** ABOUT THIS EXERCISE **
If a line of the data below contains the string "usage", copy it into your answer.

(Dataset items)
+===+
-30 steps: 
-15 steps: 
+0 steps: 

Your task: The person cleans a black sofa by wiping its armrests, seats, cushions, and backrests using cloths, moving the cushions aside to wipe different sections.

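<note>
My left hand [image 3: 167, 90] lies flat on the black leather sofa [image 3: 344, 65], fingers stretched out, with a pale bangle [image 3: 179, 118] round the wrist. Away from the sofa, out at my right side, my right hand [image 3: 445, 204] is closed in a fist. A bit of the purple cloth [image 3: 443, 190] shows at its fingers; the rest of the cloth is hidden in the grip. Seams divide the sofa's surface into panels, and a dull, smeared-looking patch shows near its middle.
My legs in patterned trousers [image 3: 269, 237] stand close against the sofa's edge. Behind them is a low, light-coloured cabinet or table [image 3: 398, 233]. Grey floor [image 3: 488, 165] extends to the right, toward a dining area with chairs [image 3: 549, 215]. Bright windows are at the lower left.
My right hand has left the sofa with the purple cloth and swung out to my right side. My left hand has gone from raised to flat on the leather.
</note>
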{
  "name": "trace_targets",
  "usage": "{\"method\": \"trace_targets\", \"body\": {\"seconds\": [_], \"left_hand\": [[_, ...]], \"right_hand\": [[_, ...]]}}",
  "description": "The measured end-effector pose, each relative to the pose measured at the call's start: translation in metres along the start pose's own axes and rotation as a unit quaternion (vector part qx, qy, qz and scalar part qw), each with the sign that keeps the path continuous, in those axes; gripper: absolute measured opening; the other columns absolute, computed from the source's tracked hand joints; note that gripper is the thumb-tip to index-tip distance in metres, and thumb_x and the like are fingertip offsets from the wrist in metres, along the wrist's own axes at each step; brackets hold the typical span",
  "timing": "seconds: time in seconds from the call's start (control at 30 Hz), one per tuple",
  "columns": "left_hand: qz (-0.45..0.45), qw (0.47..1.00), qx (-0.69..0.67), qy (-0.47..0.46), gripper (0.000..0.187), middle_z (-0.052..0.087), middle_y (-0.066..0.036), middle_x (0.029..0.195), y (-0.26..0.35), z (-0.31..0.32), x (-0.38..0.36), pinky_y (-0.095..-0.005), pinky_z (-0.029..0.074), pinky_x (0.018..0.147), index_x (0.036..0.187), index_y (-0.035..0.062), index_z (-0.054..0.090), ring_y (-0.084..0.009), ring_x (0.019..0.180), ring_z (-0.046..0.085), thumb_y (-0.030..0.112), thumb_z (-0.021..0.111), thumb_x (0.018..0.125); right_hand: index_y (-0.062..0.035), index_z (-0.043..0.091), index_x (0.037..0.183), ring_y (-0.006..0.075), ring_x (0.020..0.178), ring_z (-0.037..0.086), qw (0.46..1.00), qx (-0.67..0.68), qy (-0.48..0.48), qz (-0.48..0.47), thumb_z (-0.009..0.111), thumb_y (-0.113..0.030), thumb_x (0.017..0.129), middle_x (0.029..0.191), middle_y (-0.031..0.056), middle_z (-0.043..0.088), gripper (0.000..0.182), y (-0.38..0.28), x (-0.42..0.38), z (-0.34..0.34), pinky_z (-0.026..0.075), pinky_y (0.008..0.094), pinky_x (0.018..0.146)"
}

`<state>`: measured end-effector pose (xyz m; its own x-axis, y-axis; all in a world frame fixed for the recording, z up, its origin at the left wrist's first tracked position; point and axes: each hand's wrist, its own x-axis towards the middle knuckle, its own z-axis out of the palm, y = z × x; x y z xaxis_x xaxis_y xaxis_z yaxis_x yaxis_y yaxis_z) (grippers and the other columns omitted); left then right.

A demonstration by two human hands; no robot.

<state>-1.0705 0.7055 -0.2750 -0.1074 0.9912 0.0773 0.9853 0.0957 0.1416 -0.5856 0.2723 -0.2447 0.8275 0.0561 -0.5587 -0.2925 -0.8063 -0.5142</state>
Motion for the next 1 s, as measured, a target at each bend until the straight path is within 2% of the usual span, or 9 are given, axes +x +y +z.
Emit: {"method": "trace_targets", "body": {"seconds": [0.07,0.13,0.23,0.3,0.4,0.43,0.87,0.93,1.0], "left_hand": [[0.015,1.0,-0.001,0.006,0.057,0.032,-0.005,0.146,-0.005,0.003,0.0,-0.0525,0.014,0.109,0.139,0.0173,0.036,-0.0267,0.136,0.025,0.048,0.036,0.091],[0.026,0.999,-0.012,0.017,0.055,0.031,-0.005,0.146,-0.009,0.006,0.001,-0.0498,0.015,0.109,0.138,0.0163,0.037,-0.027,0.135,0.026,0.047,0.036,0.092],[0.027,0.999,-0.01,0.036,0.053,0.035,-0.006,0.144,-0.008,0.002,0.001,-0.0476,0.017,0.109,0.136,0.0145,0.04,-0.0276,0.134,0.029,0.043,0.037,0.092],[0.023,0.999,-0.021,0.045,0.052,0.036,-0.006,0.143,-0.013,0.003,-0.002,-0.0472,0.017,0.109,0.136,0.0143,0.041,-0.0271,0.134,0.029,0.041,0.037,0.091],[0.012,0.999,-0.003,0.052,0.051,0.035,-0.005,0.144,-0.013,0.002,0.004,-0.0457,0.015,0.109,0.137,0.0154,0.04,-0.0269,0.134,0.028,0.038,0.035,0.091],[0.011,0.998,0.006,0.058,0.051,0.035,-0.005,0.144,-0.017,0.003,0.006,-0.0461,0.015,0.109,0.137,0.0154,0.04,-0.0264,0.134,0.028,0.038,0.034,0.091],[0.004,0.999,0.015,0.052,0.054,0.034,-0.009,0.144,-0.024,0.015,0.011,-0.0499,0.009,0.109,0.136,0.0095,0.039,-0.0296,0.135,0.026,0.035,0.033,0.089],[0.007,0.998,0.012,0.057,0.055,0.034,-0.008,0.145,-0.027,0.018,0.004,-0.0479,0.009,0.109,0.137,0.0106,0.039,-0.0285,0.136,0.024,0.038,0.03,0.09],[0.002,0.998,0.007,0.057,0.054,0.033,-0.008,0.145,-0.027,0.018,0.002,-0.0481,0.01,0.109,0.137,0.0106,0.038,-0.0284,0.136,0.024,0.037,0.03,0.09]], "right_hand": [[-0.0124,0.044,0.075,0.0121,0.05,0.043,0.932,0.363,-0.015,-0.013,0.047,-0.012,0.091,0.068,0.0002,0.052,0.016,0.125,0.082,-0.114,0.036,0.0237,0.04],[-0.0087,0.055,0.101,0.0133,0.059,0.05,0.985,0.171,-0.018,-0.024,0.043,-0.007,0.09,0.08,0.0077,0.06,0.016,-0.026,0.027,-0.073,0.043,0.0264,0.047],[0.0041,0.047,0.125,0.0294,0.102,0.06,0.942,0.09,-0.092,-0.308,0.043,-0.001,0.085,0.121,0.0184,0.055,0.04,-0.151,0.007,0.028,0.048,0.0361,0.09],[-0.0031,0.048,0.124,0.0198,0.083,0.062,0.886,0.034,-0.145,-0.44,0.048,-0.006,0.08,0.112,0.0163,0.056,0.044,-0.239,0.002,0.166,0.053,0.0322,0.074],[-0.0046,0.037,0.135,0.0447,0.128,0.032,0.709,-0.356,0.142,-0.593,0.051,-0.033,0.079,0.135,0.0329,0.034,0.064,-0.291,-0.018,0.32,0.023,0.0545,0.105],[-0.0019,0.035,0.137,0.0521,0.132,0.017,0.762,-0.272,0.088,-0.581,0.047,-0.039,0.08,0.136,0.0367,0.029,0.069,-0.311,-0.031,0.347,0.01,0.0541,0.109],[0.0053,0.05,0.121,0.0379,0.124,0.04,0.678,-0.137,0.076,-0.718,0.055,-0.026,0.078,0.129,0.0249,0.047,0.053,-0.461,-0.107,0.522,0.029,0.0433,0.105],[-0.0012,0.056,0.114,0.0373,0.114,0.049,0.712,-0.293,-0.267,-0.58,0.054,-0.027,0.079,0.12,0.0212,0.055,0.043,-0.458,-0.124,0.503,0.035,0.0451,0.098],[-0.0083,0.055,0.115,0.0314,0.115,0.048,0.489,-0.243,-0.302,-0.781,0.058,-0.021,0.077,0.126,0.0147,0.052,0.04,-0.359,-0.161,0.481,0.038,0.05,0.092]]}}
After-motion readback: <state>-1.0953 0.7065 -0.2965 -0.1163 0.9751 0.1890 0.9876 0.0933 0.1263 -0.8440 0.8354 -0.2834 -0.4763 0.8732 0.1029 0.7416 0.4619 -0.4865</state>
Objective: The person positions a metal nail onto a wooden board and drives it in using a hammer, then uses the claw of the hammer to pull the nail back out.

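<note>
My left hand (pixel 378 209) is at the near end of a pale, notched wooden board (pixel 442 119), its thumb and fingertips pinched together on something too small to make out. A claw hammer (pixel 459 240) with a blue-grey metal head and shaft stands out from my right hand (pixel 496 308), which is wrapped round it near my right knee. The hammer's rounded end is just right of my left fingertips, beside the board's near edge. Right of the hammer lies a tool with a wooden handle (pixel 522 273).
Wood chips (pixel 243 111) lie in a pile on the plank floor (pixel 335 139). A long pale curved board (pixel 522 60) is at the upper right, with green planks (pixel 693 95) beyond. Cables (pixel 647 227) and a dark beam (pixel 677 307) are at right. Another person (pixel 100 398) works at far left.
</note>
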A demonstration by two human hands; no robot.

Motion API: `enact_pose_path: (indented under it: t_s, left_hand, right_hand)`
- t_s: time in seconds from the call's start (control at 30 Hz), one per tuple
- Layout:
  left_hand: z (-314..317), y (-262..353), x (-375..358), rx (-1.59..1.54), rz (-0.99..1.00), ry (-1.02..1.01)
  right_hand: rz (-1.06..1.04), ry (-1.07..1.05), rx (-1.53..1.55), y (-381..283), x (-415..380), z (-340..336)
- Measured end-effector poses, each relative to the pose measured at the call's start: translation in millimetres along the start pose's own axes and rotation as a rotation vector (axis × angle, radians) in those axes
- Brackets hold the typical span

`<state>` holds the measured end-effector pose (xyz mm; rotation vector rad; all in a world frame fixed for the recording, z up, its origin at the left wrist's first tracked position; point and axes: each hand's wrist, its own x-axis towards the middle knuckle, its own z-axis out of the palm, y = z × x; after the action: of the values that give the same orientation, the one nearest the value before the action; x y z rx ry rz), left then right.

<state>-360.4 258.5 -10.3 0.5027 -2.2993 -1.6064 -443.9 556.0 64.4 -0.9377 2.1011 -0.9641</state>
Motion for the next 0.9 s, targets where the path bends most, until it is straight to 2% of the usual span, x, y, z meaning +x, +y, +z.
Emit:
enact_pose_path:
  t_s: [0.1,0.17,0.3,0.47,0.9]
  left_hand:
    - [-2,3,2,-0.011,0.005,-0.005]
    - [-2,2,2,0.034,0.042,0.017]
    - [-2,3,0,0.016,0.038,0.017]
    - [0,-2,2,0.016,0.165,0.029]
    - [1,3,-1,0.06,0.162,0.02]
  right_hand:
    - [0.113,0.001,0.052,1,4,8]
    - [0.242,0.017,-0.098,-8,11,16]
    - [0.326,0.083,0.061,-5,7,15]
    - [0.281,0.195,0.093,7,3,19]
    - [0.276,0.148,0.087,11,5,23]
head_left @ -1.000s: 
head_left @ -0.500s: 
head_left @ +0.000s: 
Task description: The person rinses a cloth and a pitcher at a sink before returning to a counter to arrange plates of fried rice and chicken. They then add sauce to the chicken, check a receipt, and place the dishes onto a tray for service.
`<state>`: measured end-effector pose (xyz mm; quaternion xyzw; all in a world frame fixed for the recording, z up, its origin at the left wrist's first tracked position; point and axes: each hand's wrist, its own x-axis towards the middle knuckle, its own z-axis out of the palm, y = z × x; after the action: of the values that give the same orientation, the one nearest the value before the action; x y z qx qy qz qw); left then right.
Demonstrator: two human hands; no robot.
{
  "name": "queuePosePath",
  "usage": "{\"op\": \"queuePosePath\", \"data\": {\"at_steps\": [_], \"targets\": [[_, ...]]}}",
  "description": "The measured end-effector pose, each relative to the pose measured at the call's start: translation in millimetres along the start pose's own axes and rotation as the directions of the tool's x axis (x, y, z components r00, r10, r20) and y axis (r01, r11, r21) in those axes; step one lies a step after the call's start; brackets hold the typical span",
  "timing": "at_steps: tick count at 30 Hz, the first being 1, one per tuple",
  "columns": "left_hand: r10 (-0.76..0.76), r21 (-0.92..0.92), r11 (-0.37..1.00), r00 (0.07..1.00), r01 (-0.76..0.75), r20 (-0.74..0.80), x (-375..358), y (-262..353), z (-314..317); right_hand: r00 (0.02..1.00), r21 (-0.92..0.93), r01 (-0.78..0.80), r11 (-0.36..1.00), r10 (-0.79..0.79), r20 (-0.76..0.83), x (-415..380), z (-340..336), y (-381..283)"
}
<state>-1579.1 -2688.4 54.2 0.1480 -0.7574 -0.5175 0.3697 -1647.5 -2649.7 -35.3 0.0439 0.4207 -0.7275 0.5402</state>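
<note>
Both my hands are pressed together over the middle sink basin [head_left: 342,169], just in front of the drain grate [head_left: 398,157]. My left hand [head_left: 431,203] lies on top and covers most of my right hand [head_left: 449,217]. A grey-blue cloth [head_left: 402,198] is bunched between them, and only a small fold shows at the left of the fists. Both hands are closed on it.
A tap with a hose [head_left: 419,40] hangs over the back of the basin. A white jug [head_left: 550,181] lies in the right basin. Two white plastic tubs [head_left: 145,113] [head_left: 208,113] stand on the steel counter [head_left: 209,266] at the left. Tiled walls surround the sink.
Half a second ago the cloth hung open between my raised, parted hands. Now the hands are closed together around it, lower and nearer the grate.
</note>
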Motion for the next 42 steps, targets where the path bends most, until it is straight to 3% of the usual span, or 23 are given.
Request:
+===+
** EXERCISE OUTPUT **
  "usage": "{\"method\": \"trace_targets\", \"body\": {\"seconds\": [_], \"left_hand\": [[_, ...]], \"right_hand\": [[_, ...]]}}",
  "usage": "{\"op\": \"queuePosePath\", \"data\": {\"at_steps\": [_], \"targets\": [[_, ...]]}}",

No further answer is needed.